(Your objective) Down to the last line, restate the material below exactly.

[[ Dataset extract, beginning ]]

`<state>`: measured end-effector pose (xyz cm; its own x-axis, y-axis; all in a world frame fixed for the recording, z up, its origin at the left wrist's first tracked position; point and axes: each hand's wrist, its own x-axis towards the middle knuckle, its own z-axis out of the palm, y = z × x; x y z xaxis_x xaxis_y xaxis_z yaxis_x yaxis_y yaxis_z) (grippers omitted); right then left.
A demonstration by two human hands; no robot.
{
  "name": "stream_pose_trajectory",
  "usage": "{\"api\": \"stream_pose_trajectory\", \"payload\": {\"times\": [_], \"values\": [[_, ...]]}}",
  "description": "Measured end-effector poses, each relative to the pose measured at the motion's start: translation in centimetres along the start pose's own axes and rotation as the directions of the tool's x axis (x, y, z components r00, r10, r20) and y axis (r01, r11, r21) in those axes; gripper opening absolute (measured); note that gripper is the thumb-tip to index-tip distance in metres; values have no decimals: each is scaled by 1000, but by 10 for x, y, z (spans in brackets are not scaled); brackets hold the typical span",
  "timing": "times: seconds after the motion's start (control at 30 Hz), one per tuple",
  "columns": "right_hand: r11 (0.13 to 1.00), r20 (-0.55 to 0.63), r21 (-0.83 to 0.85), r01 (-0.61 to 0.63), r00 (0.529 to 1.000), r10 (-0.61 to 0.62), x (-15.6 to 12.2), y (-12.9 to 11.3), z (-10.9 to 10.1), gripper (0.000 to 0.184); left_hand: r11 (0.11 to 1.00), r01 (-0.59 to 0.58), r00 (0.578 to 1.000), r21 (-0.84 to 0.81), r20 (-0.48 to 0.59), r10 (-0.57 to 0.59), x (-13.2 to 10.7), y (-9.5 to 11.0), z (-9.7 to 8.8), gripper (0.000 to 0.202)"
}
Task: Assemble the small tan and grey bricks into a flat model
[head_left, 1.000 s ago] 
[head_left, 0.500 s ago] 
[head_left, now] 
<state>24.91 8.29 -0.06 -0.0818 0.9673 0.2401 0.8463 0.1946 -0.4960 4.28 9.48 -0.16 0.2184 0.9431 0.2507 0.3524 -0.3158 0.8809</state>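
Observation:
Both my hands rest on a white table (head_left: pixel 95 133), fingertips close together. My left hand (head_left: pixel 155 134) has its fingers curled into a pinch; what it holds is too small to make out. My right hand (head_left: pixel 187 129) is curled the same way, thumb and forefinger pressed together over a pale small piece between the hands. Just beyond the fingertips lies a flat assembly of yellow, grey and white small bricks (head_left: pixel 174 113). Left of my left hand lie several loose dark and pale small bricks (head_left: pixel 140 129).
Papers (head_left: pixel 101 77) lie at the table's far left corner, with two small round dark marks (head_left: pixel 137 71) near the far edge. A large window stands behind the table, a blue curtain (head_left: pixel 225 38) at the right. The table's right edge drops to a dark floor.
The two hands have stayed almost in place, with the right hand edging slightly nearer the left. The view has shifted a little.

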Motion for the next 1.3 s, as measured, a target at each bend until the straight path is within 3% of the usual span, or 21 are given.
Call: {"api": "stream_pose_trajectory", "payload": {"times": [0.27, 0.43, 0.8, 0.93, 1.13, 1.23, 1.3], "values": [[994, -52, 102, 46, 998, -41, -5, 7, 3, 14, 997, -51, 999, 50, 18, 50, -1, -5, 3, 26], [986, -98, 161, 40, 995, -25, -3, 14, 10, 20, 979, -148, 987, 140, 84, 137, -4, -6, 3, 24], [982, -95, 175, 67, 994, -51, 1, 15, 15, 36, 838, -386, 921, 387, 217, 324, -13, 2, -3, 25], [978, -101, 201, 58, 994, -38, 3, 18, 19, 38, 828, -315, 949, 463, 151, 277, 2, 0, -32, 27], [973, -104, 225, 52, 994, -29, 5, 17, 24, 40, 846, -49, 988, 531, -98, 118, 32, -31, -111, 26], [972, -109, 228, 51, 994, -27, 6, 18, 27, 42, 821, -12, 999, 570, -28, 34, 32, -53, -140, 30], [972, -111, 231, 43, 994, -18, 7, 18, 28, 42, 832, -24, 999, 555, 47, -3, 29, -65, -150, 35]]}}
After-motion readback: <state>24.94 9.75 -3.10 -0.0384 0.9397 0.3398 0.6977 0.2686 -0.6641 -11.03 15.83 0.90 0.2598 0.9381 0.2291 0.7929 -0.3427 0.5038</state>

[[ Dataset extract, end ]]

(Your solution)
`<state>`: measured end-effector pose (xyz cm; its own x-axis, y-axis; all in a world frame fixed for the recording, z up, its origin at the left wrist's first tracked position; point and axes: each hand's wrist, its own x-axis towards the middle knuckle, its own z-axis out of the palm, y = z × x; x y z xaxis_x xaxis_y xaxis_z yaxis_x yaxis_y yaxis_z) (grippers omitted); right then left.
A demonstration by two human hands; no robot.
{
  "name": "stream_pose_trajectory",
  "usage": "{\"api\": \"stream_pose_trajectory\", \"payload\": {\"times\": [_], \"values\": [[_, ...]]}}",
  "description": "Measured end-effector poses, each relative to the pose measured at the motion's start: translation in centimetres along the start pose's own axes and rotation as the directions of the tool's x axis (x, y, z components r00, r10, r20) and y axis (r01, r11, r21) in those axes; gripper opening absolute (measured); note that gripper is the thumb-tip to index-tip distance in metres; values have no decimals: each is scaled by 1000, but by 10 for x, y, z (spans in brackets are not scaled); brackets hold the typical span",
  "timing": "times: seconds after the motion's start (control at 30 Hz), one per tuple",
  "columns": "right_hand: r11 (0.13 to 1.00), r20 (-0.55 to 0.63), r21 (-0.83 to 0.85), r01 (-0.61 to 0.63), r00 (0.529 to 1.000), r10 (-0.61 to 0.62), x (-15.6 to 12.2), y (-12.9 to 11.3), z (-10.9 to 10.1), gripper (0.000 to 0.184); left_hand: r11 (0.11 to 1.00), r01 (-0.59 to 0.58), r00 (0.578 to 1.000), r21 (-0.84 to 0.81), r20 (-0.48 to 0.59), r10 (-0.57 to 0.59), x (-13.2 to 10.7), y (-9.5 to 11.0), z (-9.7 to 8.8), gripper (0.000 to 0.202)"
}
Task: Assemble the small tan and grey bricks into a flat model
[head_left, 1.000 s ago] 
[head_left, 0.500 s ago] 
[head_left, now] 
<state>24.91 8.29 -0.06 -0.0818 0.9673 0.2401 0.8463 0.1946 -0.4960 4.28 9.48 -0.16 0.2184 0.9431 0.2507 0.3524 -0.3158 0.8809</state>
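Observation:
Both my hands rest on a white table (head_left: pixel 95 133), fingertips close together. My left hand (head_left: pixel 155 134) has its fingers curled into a pinch; what it holds is too small to make out. My right hand (head_left: pixel 187 129) is curled the same way, thumb and forefinger pressed together over a pale small piece between the hands. Just beyond the fingertips lies a flat assembly of yellow, grey and white small bricks (head_left: pixel 174 113). Left of my left hand lie several loose dark and pale small bricks (head_left: pixel 140 129).
Papers (head_left: pixel 101 77) lie at the table's far left corner, with two small round dark marks (head_left: pixel 137 71) near the far edge. A large window stands behind the table, a blue curtain (head_left: pixel 225 38) at the right. The table's right edge drops to a dark floor.
The two hands have stayed almost in place, with the right hand edging slightly nearer the left. The view has shifted a little.
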
Motion for the next 1.3 s, as measured, a target at each bend until the straight path is within 3% of the usual span, or 21 are given.
Call: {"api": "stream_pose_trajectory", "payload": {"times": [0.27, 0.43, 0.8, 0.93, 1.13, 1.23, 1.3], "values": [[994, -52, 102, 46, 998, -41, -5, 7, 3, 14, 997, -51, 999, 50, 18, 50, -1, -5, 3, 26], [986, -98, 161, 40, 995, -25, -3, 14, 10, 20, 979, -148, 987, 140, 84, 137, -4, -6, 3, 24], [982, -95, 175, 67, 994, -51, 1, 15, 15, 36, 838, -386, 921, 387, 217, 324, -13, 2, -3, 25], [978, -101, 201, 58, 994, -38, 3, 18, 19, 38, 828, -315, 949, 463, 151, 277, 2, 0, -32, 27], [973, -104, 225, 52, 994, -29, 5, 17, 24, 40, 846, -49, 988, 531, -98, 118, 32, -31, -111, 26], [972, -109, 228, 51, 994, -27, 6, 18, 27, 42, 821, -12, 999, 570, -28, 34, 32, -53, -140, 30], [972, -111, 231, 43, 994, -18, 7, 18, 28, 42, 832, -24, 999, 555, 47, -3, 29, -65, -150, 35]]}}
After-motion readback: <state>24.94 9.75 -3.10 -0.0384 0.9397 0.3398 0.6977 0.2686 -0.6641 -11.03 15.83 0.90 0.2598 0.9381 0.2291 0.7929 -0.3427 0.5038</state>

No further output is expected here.